Pero si Lafita logró superar esa tremenda acusación, no salió indemne de la orden que dio alguien de fabricarle un delito con el fin de que acallara su colmillo
informador y dejara de poner en evidencia a las autoridades policiales corruptas de la zona de Coatzacoalcos-Minatitlán, en donde ha vivido muchos años la gobernadora Rocío Nahle.
El regaño de la Presidenta y la llamada a cuentas de la Secretaria de Gobernación, Rosa Icela Rodríguez, apenas sirvieron para meter en cordura a las autoridades locales en caso del terrorismo, pero la venganza contra Lafita siguió su curso con dos delitos también oscuramente indicados: “encubrimiento por señalamiento” y “delitos contra las autoridades de seguridad pública”.

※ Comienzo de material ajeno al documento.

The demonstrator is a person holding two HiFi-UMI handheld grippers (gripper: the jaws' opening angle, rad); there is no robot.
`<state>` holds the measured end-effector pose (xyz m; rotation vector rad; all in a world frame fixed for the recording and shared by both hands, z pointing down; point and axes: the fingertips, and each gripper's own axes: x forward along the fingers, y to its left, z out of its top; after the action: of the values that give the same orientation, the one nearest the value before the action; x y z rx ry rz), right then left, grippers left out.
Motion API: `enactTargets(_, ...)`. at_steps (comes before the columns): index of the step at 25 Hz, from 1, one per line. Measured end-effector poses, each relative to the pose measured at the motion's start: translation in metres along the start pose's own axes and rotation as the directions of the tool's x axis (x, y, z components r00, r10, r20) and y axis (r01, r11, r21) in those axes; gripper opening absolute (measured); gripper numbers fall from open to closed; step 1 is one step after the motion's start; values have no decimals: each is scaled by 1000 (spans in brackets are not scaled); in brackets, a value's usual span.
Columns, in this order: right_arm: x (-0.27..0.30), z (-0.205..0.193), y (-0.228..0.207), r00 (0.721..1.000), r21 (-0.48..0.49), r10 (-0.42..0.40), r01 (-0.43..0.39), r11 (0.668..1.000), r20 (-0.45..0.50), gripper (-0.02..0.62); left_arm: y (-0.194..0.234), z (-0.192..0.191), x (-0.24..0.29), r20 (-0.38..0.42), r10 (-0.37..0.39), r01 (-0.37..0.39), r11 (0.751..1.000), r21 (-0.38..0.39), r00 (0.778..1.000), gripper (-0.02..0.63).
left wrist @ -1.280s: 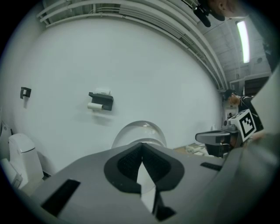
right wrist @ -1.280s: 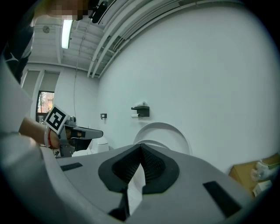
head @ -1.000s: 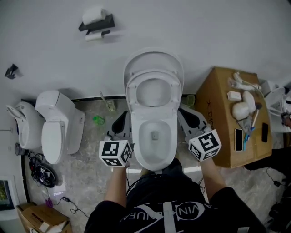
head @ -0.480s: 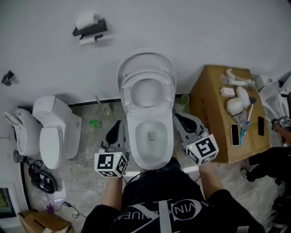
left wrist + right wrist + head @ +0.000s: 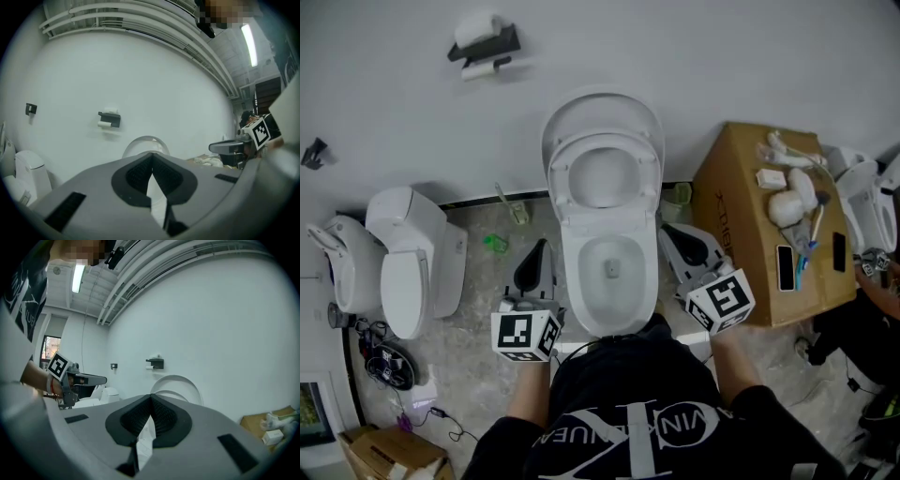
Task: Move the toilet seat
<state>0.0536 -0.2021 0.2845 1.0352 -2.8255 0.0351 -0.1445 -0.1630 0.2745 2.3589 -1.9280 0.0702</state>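
Left gripper [image 5: 540, 251] and right gripper [image 5: 673, 234]: both pressed together, empty, held low on either side of the toilet bowl [image 5: 570, 272].
Toilet seat [image 5: 561, 183]: raised, leaning on the lid [image 5: 602, 108] at the wall. Probably stiff, light, smooth plastic, hinged at the back; best taken at its free front rim.
Room: open above the bowl. Cardboard box [image 5: 741, 216] near on the right, second toilet [image 5: 408, 272] well apart on the left.

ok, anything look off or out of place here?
Nothing visibly spilled or broken. Odd bits: a box with loose items on top stands beside the toilet, and a second toilet and cables sit at left.
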Motion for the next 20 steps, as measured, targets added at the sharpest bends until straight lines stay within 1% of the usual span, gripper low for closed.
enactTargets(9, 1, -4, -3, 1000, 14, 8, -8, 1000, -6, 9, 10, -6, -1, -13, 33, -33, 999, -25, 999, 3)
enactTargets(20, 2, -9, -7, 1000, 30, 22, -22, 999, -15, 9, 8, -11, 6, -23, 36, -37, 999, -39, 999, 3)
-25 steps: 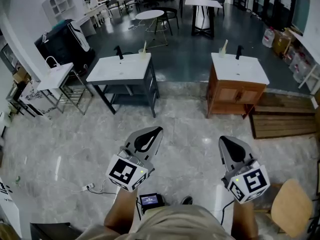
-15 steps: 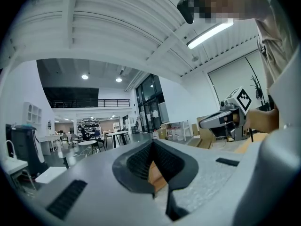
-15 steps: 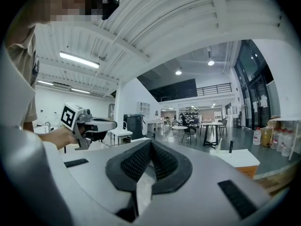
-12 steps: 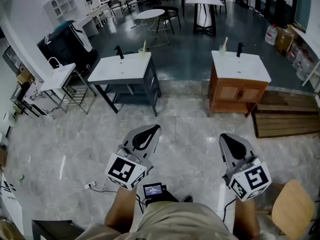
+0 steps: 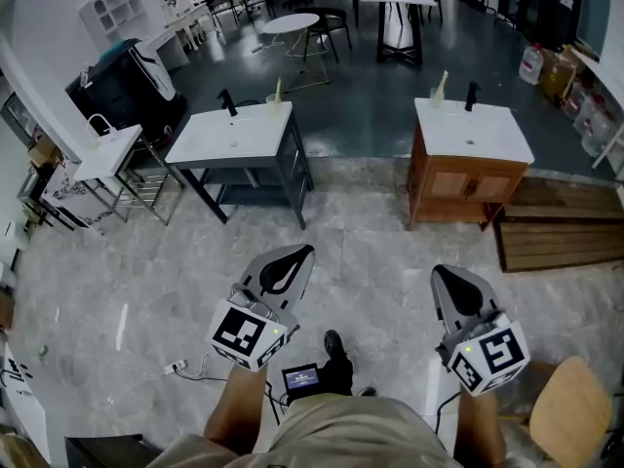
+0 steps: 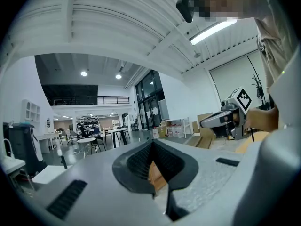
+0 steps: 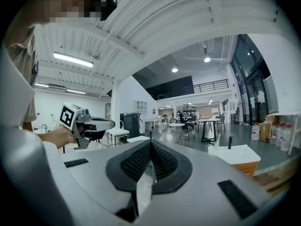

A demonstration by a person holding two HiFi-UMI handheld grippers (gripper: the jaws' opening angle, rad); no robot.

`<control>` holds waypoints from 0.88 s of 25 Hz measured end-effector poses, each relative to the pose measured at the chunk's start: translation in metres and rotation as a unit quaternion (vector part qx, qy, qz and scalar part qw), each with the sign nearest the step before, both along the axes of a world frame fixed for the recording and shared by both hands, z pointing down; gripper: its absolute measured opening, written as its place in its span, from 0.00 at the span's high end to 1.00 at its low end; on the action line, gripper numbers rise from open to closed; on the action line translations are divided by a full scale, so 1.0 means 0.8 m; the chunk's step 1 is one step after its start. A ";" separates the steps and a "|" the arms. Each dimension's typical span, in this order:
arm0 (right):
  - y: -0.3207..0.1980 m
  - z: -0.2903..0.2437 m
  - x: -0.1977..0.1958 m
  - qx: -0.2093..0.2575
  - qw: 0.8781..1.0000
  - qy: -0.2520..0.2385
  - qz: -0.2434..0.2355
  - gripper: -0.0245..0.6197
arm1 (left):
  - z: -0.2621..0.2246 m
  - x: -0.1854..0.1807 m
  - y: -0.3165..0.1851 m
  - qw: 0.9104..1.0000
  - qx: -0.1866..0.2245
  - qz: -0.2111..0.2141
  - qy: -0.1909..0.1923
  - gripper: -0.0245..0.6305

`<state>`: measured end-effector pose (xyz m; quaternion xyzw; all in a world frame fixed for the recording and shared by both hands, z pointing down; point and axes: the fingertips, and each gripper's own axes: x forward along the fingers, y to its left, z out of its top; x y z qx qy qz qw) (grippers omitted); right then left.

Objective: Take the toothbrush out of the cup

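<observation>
Grey floor fills the head view. The left gripper (image 5: 300,255) and right gripper (image 5: 444,276) are both pinched closed and empty. A toothbrush (image 5: 441,83) stands in a cup (image 5: 436,97) on the wooden counter (image 5: 478,133) well ahead, and there's a second toothbrush (image 5: 279,87) on the white counter (image 5: 229,136). Left gripper view: jaws together, nothing between them. Right gripper view: same deal.

Grey marbled floor (image 5: 370,252), white basin top (image 5: 234,133), brown wooden cabinet (image 5: 458,185).

rt-sink cup (image 5: 436,97) too small, person (image 5: 336,435) cut off
</observation>
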<state>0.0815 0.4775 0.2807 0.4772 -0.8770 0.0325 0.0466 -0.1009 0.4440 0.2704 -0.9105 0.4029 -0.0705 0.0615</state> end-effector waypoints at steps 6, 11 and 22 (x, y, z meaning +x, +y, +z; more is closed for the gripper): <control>-0.092 0.004 -0.015 -0.004 1.000 0.008 0.010 0.96 | 0.009 -0.021 -0.099 1.000 -0.004 0.003 0.011 0.96; -0.188 0.009 -0.044 -0.007 1.000 0.006 0.023 0.96 | 0.018 -0.055 -0.193 1.000 -0.011 0.009 0.008 0.96; -0.342 -0.001 -0.091 -0.006 0.997 0.049 0.056 0.96 | 0.031 -0.100 -0.355 0.998 -0.011 0.046 0.039 0.96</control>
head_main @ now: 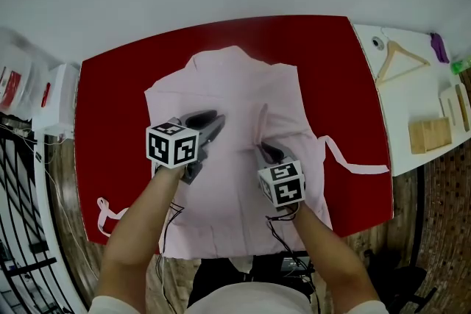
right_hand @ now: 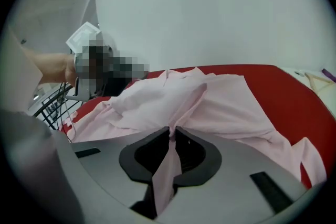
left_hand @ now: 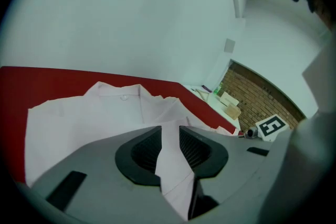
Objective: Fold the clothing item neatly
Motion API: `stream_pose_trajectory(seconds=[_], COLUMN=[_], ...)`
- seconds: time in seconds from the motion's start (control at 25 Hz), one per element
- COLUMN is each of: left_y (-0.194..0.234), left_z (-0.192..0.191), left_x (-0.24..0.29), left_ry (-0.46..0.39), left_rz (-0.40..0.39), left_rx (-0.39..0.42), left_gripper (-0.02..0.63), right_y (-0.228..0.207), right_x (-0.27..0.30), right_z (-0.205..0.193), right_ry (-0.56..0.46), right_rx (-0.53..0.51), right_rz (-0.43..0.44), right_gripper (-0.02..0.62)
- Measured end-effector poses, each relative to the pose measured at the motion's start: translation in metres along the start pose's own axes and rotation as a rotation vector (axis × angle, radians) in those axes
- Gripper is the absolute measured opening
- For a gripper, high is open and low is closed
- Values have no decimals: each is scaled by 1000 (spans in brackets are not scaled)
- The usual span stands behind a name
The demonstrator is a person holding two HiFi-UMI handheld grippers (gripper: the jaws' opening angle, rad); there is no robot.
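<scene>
A pale pink garment (head_main: 235,92) lies spread on the red table (head_main: 118,99), collar (left_hand: 123,93) at the far side. My left gripper (head_main: 215,121) is over its left half. In the left gripper view its jaws (left_hand: 170,136) stand apart, with a strip of the pink cloth (left_hand: 170,165) lying loosely between them. My right gripper (head_main: 263,151) is over the middle right. It is shut on a raised fold of the garment (right_hand: 170,165), which rises in a ridge away from the jaws (right_hand: 173,135). A pink tie (head_main: 357,164) trails off to the right.
A white table (head_main: 412,95) adjoins the right side, carrying a wooden hanger (head_main: 397,59) and wooden blocks (head_main: 429,134). A second pink tie (head_main: 107,213) hangs at the red table's near left corner. A white box (head_main: 55,103) and a black wire rack (head_main: 18,232) stand to the left.
</scene>
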State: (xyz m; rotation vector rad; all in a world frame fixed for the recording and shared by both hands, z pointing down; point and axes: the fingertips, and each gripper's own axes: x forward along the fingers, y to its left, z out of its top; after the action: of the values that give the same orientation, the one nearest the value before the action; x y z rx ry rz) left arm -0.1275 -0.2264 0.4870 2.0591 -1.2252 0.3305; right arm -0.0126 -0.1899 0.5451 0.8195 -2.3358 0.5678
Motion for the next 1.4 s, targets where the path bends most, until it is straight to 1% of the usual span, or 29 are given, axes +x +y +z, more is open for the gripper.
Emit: stream_pose_trajectory(seconds=[0.12,0.28,0.4,0.48,0.56,0.64,0.72,0.84,0.92,1.0,1.12,1.2,1.28,1.4], left_y=[35,83,107,118,126,131,136,139,142,144,146,145,142,132], left_z=[-21,-53,-71,-82,-93,-104,-111,-114,-113,-113,-114,-113,-111,-107], left_x=[-29,-68,-88,-95,-98,-99,-101,-104,-107,-111,-115,-118,-122,-132], left_ry=[30,65,83,105,132,159,176,184,182,172,144,117,95,54], left_rz=[88,195,244,262,275,285,287,268,253,245,237,240,254,262], left_rx=[-11,-77,-119,-145,-170,-190,-205,-215,-218,-221,-235,-239,-221,-190], left_gripper=[94,92,58,36,24,18,12,6,6,6,6,6,6,6], right_y=[-7,-31,-43,-39,-29,-26,-33,-54,-63,-66,-69,-70,-72,-72], right_x=[-2,-16,-25,-24,-11,10,32,50,51,51,50,47,41,31], right_z=[-12,-18,0,24,47,59,57,41,35,34,35,36,40,41], right_ry=[23,25,-13,-52,-67,-40,19,119,143,145,140,122,90,59], right_rx=[18,50,36,-7,-65,-107,-111,-100,-84,-39,30,30,11,0], right_rz=[-8,-69,-98,-87,-53,-38,-52,-93,-85,-63,-61,-79,-102,-110], right_gripper=[37,37,37,37,35,35,34,33,31,28,26,26,26,28])
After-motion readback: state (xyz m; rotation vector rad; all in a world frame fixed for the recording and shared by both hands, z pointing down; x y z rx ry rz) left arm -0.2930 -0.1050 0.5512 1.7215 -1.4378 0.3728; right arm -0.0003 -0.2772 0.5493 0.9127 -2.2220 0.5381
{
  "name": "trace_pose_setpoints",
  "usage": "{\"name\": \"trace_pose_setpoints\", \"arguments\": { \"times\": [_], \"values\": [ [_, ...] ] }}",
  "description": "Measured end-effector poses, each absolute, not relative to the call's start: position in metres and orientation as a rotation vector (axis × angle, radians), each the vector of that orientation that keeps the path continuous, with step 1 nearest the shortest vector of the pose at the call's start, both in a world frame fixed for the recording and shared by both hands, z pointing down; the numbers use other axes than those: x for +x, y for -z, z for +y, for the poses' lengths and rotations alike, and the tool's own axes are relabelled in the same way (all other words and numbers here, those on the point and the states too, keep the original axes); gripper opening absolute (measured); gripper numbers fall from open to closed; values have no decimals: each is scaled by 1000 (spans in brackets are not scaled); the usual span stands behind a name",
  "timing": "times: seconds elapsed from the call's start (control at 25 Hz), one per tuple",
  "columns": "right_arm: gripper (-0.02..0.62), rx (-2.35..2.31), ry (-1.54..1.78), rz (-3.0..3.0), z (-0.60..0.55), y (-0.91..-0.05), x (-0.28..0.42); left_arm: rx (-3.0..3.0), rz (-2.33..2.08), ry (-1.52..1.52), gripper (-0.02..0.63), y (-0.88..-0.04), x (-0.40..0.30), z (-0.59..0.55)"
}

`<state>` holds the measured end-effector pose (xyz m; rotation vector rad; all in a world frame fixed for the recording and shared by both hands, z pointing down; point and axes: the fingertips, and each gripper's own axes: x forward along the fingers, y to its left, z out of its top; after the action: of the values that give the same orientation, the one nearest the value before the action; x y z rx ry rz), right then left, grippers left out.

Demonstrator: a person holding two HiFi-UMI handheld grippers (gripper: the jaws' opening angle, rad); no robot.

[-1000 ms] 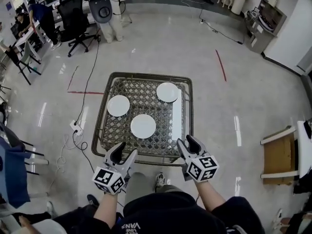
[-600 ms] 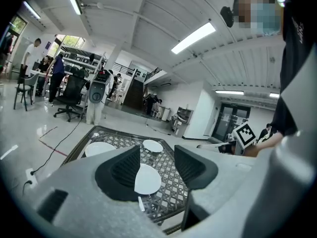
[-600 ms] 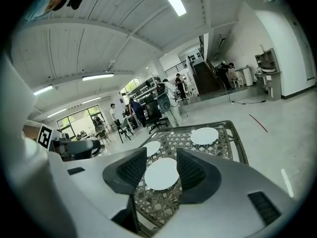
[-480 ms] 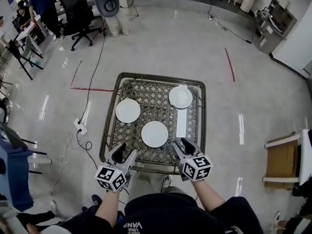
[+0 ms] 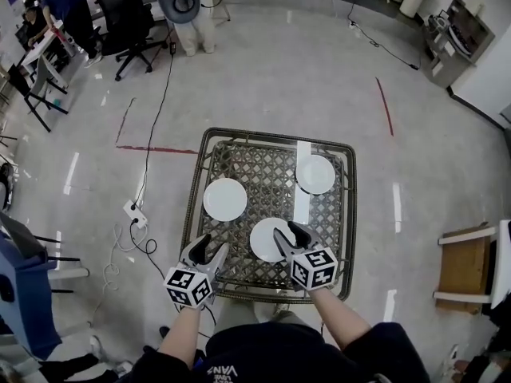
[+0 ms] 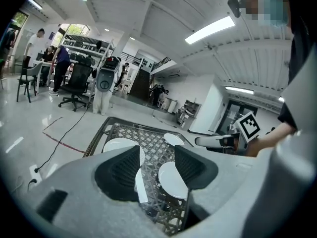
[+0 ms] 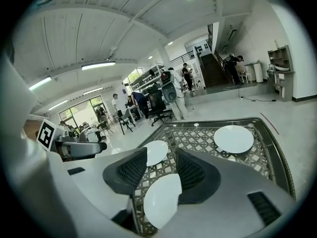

No se conoce a los testigos que acusan al periodista de nota roja, no hay pruebas públicas en contra suya, no ha explicado el juez con toda claridad por qué lo imputó y por qué le señaló un año de prisión domiciliaria.
Entre esas brumas, Rafael León Segovia solamente pide que lo dejen trabajar para mantener a su familia y que le respeten su derecho a informar profesionalmente sobre lo que ocurre en el sur del estado.
Pero parece que con eso pisa muchos callos.